ISLAMABAD: US Central Intelligence Agency (CIA) Director John Ratcliffe confirmed this week Mohammad Sharifullah, blamed for a 2021 attack on US troops at Kabul airport, was arrested through intelligence sharing with Pakistan’s top military spy agency, the Inter-Services Intelligence (ISI).
The United States has charged Sharifullah with helping plan the attack at Kabul airport which killed at least 170 Afghans and 13 US soldiers as they sought to help Americans and Afghans flee in the chaotic aftermath of the Taliban takeover. The attack was claimed by Daesh-K, the Afghan branch of the Daesh group.
Speaking to Fox News, Ratcliffe said he had shared information with his Pakistani counterpart, Lt Gen Asim Malik, the DG ISI, about the location of Sharifullah, also known by the alias Jafar, along the Pakistan-Afghanistan border.
“My second day on the job I spoke with the head of Pakistani intelligence,” Ratcliffe told Fox News in an interview. “I shared with him that we had intelligence indicating that Jafar was located in the Afghan-Pakistan border region.”
He said he told Malik to make the capture of the Daesh commander “a high priority” if Pakistan wanted to work with President Donald Trump and “have good relations with our country.”
“So, we worked with Pakistani intelligence,” Ratcliffe added. “Jafar was apprehended in short order and is in US custody.”
The US Justice Department has charged Sharifullah with “providing and conspiring to provide material support and resources” to Daesh.

A view of the Albert V. Bryan US Courthouse of the US District Court Eastern District of Virginia, on March 5, 2025, in Alexandria, Virginia.

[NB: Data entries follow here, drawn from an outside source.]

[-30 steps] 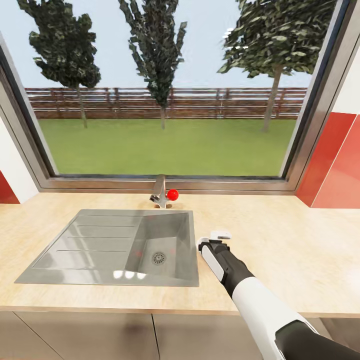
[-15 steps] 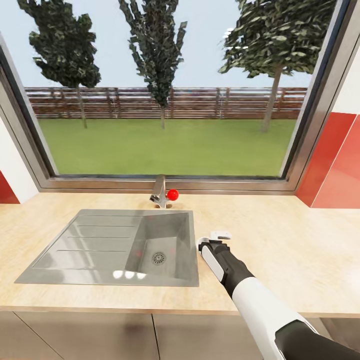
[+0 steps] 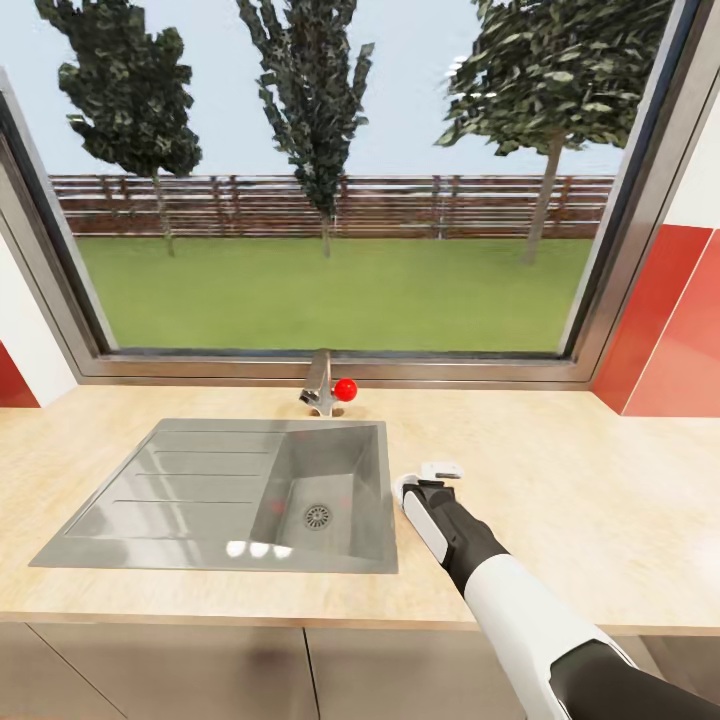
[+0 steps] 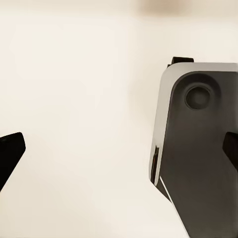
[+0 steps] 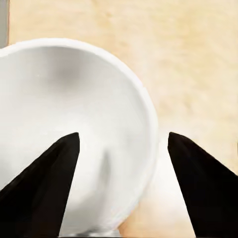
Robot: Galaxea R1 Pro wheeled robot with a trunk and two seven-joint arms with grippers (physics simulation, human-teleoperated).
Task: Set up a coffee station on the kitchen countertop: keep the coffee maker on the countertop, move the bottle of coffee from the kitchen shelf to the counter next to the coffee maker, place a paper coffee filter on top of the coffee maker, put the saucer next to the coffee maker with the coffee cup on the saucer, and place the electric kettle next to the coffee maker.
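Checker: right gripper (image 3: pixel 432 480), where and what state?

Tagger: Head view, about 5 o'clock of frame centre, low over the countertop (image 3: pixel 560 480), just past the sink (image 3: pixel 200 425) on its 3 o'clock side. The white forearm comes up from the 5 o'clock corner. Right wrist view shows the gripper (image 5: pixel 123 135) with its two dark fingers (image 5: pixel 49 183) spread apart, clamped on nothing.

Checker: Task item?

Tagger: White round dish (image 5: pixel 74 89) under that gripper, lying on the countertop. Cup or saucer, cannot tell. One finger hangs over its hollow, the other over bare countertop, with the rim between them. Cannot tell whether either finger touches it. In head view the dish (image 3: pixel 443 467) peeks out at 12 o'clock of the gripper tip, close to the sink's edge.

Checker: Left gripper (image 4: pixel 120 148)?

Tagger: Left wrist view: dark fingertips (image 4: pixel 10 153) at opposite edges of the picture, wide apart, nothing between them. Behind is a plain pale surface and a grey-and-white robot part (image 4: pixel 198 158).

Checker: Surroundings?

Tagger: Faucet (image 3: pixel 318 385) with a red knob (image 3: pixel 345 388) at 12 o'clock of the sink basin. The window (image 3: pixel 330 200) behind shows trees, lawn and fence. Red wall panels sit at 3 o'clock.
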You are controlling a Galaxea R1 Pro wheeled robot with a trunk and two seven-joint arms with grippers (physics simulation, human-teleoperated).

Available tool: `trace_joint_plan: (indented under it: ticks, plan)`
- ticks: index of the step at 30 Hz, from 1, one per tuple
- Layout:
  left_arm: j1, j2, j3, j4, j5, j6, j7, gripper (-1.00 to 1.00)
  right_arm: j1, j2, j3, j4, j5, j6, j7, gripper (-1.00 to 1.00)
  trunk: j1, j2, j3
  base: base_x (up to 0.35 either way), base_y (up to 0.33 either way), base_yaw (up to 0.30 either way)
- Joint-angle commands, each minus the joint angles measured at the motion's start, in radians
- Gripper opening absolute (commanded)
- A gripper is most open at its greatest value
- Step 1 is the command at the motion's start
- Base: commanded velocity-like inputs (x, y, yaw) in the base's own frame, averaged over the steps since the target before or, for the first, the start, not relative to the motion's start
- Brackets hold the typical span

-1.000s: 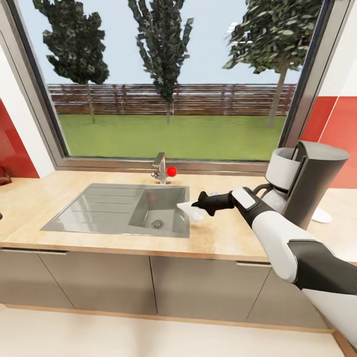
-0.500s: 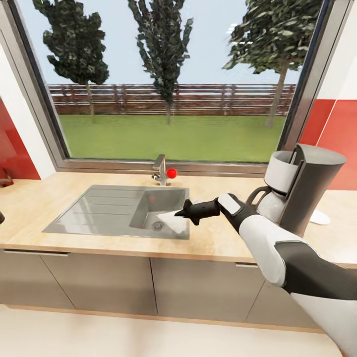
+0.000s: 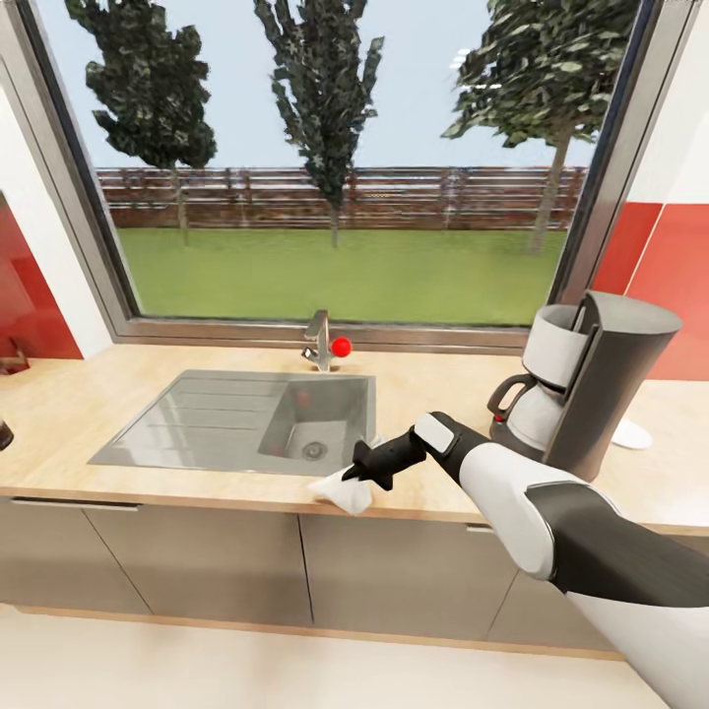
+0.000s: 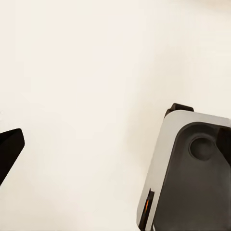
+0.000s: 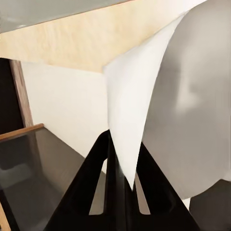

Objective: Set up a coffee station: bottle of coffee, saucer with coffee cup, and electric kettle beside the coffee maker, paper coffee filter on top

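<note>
Right pincer [image 3: 356,471] is clenched on a white paper filter [image 3: 342,490]; the right wrist view shows its two black fingers [image 5: 98,192] pressed together on the filter's [image 5: 159,110] edge, the rest of the sheet fanning out beyond them. From the head view the pincer hangs at the front edge of the tabletop [image 3: 433,483], with the filter drooping just past that edge, over the cupboard fronts.

To the pincer's left and a little behind it lies the sink [image 3: 246,418], sunk in the tabletop, and behind the sink stands the tap [image 3: 317,340] with its red knob. Off to the pincer's right, well apart from it, stands the coffee maker [image 3: 591,379], upright on the tabletop, its open top higher than the pincer. A white disc [image 3: 630,433], perhaps the saucer, peeks out beyond the maker's far side; I cannot tell for certain.

Left pincer [image 4: 9,151]: a single dark fingertip shows in the left wrist view over pale floor, so whether it is released or clenched I cannot tell.

Judging by this, the filter step is in hand. Next the arm must lift the filter above the maker's top, carry it rightward over the opening, then let go with the sheet resting flat rather than catching the rim.
</note>
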Motion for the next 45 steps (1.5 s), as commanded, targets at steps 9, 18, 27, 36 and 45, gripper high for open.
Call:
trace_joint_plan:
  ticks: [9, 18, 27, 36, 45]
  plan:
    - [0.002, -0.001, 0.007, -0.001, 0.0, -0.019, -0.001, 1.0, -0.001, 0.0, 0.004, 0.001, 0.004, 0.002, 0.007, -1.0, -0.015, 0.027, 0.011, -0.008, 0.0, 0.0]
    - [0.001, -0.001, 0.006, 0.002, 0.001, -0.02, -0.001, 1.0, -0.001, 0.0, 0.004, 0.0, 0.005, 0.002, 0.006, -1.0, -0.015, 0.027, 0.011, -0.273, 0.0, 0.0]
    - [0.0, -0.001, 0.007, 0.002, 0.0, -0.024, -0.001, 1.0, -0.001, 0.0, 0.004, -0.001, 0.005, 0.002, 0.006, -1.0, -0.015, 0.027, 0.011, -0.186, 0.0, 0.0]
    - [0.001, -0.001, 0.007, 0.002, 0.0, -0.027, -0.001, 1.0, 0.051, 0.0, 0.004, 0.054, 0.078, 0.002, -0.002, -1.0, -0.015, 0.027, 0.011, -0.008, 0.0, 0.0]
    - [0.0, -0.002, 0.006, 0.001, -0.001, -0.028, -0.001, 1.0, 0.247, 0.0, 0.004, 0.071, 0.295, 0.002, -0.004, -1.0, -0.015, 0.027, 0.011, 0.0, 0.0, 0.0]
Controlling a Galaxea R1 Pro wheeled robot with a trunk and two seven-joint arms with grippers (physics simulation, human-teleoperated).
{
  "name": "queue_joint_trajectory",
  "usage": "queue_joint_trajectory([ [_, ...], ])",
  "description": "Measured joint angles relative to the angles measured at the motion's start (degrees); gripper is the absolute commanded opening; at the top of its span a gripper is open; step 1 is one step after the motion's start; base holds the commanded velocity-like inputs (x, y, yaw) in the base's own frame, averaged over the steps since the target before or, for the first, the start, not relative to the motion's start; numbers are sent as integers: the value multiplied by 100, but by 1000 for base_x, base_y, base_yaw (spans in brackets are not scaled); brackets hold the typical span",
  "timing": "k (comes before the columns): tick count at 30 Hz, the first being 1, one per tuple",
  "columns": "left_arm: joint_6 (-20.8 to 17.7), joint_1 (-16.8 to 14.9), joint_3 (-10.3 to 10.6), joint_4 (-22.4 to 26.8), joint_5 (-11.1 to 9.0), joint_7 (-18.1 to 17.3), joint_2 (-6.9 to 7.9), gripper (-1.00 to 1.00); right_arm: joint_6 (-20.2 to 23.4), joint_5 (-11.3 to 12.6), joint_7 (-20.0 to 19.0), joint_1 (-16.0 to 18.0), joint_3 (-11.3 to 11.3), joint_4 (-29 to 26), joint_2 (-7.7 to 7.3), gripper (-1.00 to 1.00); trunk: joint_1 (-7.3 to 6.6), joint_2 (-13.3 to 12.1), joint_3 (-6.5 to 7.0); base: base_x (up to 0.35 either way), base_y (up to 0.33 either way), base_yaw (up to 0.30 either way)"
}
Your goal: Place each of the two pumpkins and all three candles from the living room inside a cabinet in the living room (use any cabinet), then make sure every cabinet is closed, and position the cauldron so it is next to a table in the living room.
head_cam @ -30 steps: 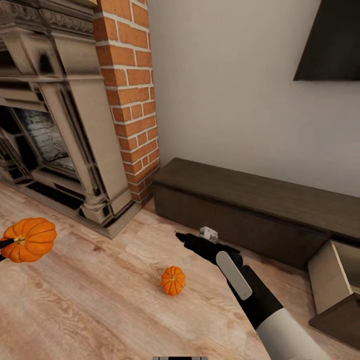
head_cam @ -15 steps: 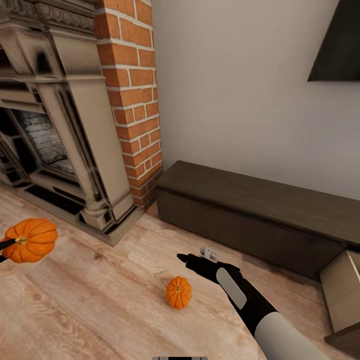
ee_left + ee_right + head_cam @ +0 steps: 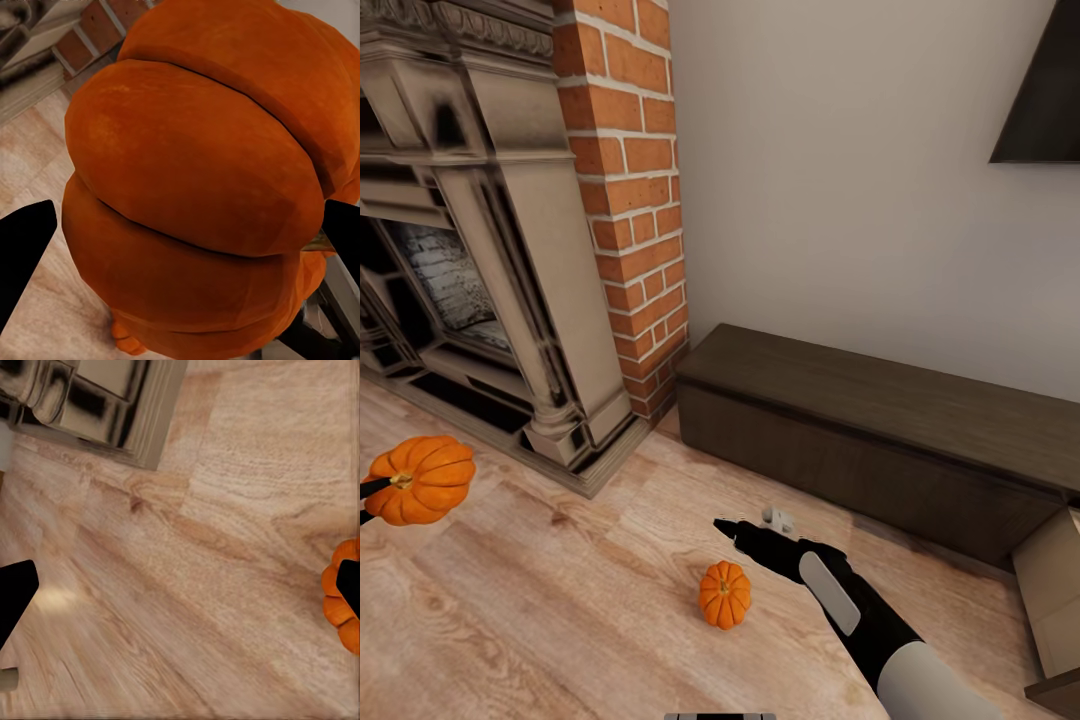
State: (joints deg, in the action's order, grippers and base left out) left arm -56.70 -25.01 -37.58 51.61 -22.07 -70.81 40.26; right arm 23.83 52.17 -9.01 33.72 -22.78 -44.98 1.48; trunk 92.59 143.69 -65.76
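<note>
1. Pumpkins, head view: one pumpkin [image 3: 417,479] sits at 9 o'clock, at the frame's left edge, clamped in the left gripper [image 3: 370,490], of which a dark tip shows. The second pumpkin [image 3: 724,594] rests on the wood floor [image 3: 560,600] near 6 o'clock. The right gripper [image 3: 732,528] hovers just above and beside it, holding nothing. The cabinet [image 3: 880,440] runs along the wall at 3 o'clock, with a pale pulled-out front [image 3: 1055,585] at the right edge. Against the earlier frames, the whole scene has slid right and down: camera shift.
2. Left wrist view: held pumpkin [image 3: 202,180] squeezed between both black fingers [image 3: 22,240].
3. Right wrist view: fingers [image 3: 15,592] spread apart over floor; floor pumpkin [image 3: 341,600] beside one finger.
</note>
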Motion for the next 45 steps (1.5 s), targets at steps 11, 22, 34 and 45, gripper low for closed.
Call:
queue_joint_trajectory([
  [11,4,1,-185,0,6,1,2,-100,-449,182,-1164,-50,5,1345,-114,100,13,6,-110,0,1,0],
  [22,4,1,-186,-1,12,1,-3,-100,-1078,157,-1474,-53,7,1982,-119,100,42,21,-354,15,16,0],
  [34,65,-53,-176,-289,111,-11,-173,-100,-1297,225,-1495,221,199,1925,-146,100,41,22,-354,81,48,0],
  [45,52,-53,-206,-243,121,-58,-173,-100,-1620,241,-1446,236,557,1929,-146,100,42,22,-354,2,0,0],
])
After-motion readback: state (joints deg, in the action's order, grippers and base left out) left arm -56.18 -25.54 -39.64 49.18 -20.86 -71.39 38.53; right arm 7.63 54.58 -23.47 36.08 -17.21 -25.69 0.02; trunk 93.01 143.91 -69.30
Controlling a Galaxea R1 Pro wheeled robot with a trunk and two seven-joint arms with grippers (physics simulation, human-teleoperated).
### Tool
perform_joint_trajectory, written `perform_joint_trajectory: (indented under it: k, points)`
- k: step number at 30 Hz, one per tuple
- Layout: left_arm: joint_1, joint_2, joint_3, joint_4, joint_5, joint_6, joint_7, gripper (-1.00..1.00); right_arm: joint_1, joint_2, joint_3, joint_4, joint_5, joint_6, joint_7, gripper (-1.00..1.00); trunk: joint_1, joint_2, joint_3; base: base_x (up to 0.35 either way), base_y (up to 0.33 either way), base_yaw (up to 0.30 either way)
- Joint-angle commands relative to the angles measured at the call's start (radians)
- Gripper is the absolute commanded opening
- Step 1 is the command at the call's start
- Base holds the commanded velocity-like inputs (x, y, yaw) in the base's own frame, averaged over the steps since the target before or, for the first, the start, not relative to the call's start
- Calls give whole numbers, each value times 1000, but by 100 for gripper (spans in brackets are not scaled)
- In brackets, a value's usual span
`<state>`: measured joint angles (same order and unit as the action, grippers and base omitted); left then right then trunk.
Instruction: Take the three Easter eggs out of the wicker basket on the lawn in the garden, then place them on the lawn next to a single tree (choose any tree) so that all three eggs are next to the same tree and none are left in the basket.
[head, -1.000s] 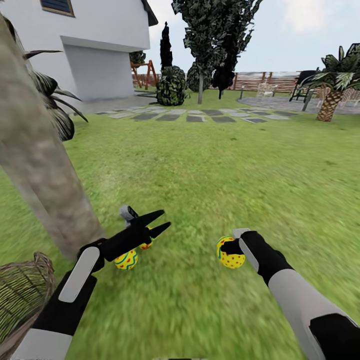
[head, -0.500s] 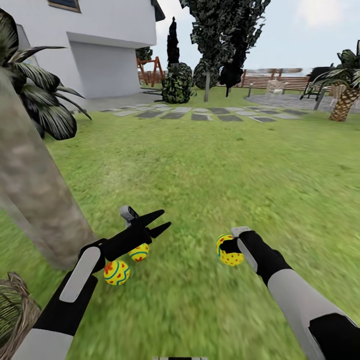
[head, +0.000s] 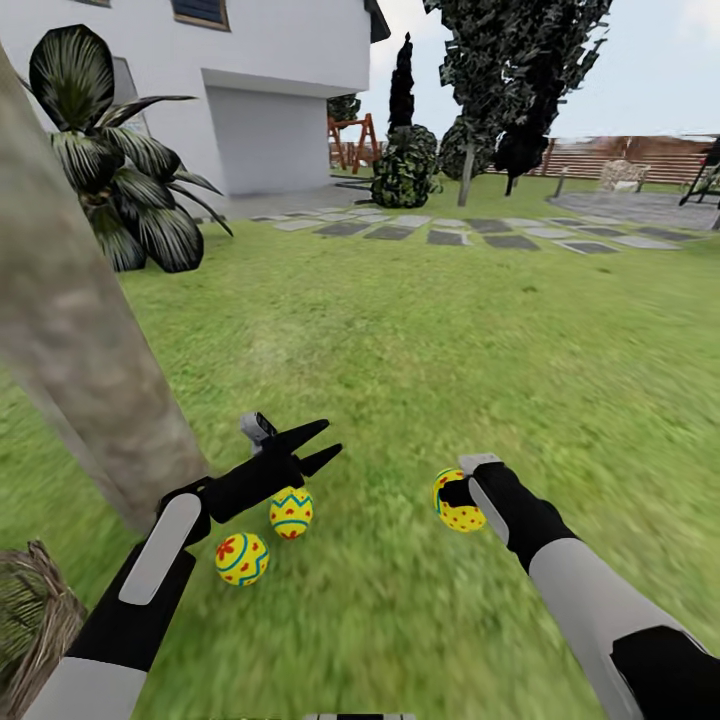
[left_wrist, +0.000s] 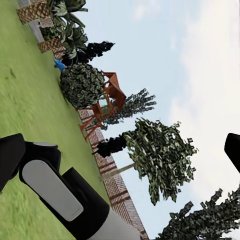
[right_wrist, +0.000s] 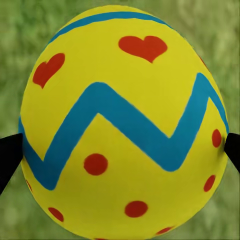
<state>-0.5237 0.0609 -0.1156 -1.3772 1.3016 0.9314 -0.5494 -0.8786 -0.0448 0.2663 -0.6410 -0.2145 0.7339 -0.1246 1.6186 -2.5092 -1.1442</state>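
Well, the right tool (head: 462, 492) pinches one yellow egg (head: 459, 503) above the lawn (head: 480, 330); close up, the held egg (right_wrist: 122, 122) shows a blue zigzag, red hearts and dots. The left tool (head: 318, 446) hangs with its fingers spread and holds nothing. Beneath it two eggs (head: 291, 512) (head: 242, 558) lie on the grass beside the leaning tree (head: 80, 340). The wicker basket (head: 30, 625) sits at the near left edge, its inside unclear. Beyond are stepping stones (head: 470, 232), a white house (head: 250, 90) and a fence (head: 630, 160).

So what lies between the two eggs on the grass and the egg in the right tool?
Head view: bare lawn separates the two eggs from the held egg in the right tool.
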Motion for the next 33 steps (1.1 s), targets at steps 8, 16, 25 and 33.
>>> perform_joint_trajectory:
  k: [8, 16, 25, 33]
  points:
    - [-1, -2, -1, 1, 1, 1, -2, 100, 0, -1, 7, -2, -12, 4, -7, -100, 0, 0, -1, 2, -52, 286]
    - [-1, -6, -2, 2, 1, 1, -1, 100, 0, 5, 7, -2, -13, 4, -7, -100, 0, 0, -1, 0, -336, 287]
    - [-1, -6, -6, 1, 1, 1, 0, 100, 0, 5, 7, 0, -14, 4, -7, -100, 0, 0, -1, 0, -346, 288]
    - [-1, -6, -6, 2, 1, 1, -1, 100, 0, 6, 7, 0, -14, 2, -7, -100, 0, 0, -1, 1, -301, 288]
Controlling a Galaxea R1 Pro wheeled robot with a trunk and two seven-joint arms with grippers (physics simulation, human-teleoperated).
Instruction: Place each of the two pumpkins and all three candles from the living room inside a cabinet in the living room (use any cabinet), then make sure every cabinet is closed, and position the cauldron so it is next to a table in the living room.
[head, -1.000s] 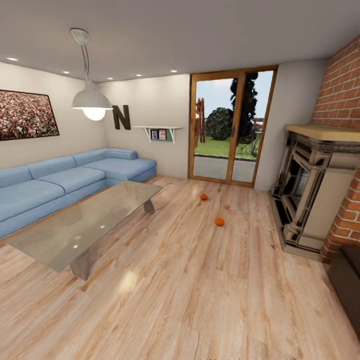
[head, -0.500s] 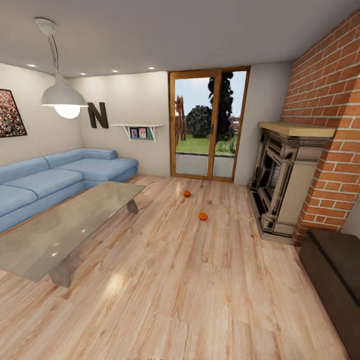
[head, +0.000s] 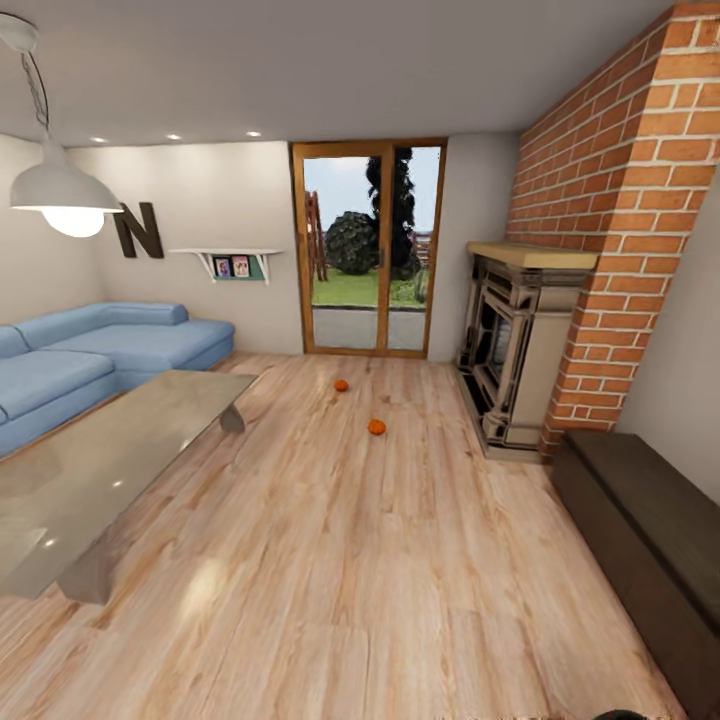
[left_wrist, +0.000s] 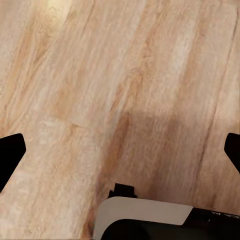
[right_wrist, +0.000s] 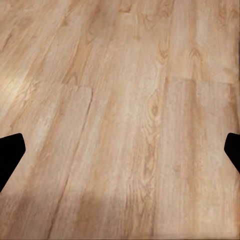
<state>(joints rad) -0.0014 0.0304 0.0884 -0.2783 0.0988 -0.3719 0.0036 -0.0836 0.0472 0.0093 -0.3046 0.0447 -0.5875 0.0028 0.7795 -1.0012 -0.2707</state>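
View: head camera is panning right; more of the cabinet is showing.
Pumpkins: lying unmoved on the floor.
End effectors: left and right both spread apart, empty.

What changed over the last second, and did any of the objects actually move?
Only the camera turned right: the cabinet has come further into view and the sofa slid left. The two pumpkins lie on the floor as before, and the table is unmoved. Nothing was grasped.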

A Daesh operative who helped plan the 2021 suicide bombing outside Kabul airport during the chaotic US military withdrawal has been arrested, President Donald Trump has said. The man named as Mohammad Sharifullah, also known as Jafar, and appeared in a federal court in Virginia on March 5, 2025. (AFP)
“He confessed. This was the planner of that bombing,” White House national security adviser Mike Waltz said in an interview with Fox News this week.
On Thursday, US State Department spokesperson Tammy Bruce said the US was thankful to the Pakistani government for its “partnership” in bringing Sharifullah to justice.
“And we have, regarding Pakistan and the nature of our relationship, we have a common interest, obviously, in fighting terrorism, and the arrest of this terrorist also illustrated that US-Pakistan cooperation on counterterrorism remains vitally important,” she said during a press briefing.
Pakistani Prime Minister Shehbaz Sharif has also thanked Trump for recognizing Pakistan’s role in counterterrorism and confirmed the involvement of Pakistani security forces in the arrest of Sharifullah, an Afghan national.
Pakistan and the US have a history of counterterrorism cooperation, especially post-9/11, when Pakistan began handing over Taliban and Al-Qaeda members to US authorities.
However, Pakistan’s links with Washington have frayed in recent years, while arch-rival India has gained greater influence.